Whether we like it or not, the settlers have won. The two-state solution is now impossible

Whether we’re willing to admit it or not, Israel’s the Palestinian “peace process” is dead. There’s no hope of any success for a two-state solution.

They can’t say they weren’t warned. In 1987 and 2000, after the eruption of the first and second intifadas in the occupied territories, Israeli officials could plausibly claim to have been taken by surprise. Not this time. Nitzan Alon, the Israeli general responsible for the West Bank, has warned publicly about the possibility of a third intifada by the repressed and stateless Palestinians. If the latest round of US-led diplomatic efforts fails, he told the Jerusalem Centre for Public Affairs, a think tank, on 18 June, “I’m afraid we will see the escalation . . . strengthen.”

Alon’s comments follow similar warnings from, among others, the former Israeli intelligence chiefs Yaakov Peri and Yuval Diskin, as well as Israel’s former head of general staff, General Shaul Mofaz. “We are on the verge of a third intifada,” said Mofaz in January. “The fuel vapor may already be sensed in the air.” Four months earlier, in September 2012, the Palestinian Authority president, Mahmoud Abbas, had responded to demonstrations over political gridlock and soaring unemployment by declaring that a “Palestinian spring” had begun.

It is now a matter of when, not if, the West Bank boils over into violent protests. All eyes are on events in Damascus, Cairo and Istanbul while Israel continues to oversee the longest military occupation in the world, 46 years and counting.

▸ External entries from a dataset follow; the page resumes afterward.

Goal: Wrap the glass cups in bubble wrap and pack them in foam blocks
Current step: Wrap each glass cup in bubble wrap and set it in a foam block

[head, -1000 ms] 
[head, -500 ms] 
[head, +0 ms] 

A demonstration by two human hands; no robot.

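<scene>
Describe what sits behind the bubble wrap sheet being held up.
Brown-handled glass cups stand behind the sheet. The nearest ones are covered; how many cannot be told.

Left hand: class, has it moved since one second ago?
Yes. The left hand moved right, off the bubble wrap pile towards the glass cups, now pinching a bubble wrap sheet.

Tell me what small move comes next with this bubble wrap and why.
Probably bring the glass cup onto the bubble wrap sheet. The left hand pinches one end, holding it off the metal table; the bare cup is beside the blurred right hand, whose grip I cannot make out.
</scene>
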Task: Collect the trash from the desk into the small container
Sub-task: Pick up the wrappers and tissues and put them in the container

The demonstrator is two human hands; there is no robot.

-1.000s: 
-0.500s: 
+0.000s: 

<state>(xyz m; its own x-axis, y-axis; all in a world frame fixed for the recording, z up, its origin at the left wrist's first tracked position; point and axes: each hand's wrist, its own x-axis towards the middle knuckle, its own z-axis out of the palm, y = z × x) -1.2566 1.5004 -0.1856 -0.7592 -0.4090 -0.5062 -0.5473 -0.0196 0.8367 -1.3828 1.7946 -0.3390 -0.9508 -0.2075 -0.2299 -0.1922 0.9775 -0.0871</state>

Perhaps the most offensive phrase, still deployed by the laziest observers in the west, is “peace process”. There is no peace; there is no process – despite an astonishing five visits to the region in the past three months by the US secretary of state, John Kerry.

Negotiations between the two sides were “frozen”, to quote Dov Weisglass, the then chief of staff to Ariel Sharon, almost a decade ago. “[W]hat I effectively agreed to with the Americans was that part of the settlements would not be dealt with at all,” Weisglass told the Israeli newspaper Haaretz in October 2004. “Effectively, this whole package called the Palestinian state, with all that it entails, has been removed indefinitely from our agenda.” Or, as a smiling and confident Dani Dayan, the outgoing chairman of the Yesha settlers’ council, put it to me in an interview for al-Jazeera English: “The conflict right now has no solution.”

Dayan and his fanatical friends can take credit for burying the “two-state solution”. Between 1993 and 2000, as Palestinians and Israelis met for summits, conferences and “peace talks”, the number of settlers in the West Bank and East Jerusalem doubled. “It’s like you and I are negotiating over a piece of pizza,” as the Palestinian-American lawyer Michael Tarazi told an audience at Iowa State University in 2004. “How much of the pizza do I get? And how much do you get? And while we are negotiating it, you are eating it.”

Today, the relentless colonisation of occupied Palestinian land continues apace, in defiance of the Geneva Conventions, with 121 settlements and 102 unauthorised “outposts” occupying 42 per cent of the West Bank.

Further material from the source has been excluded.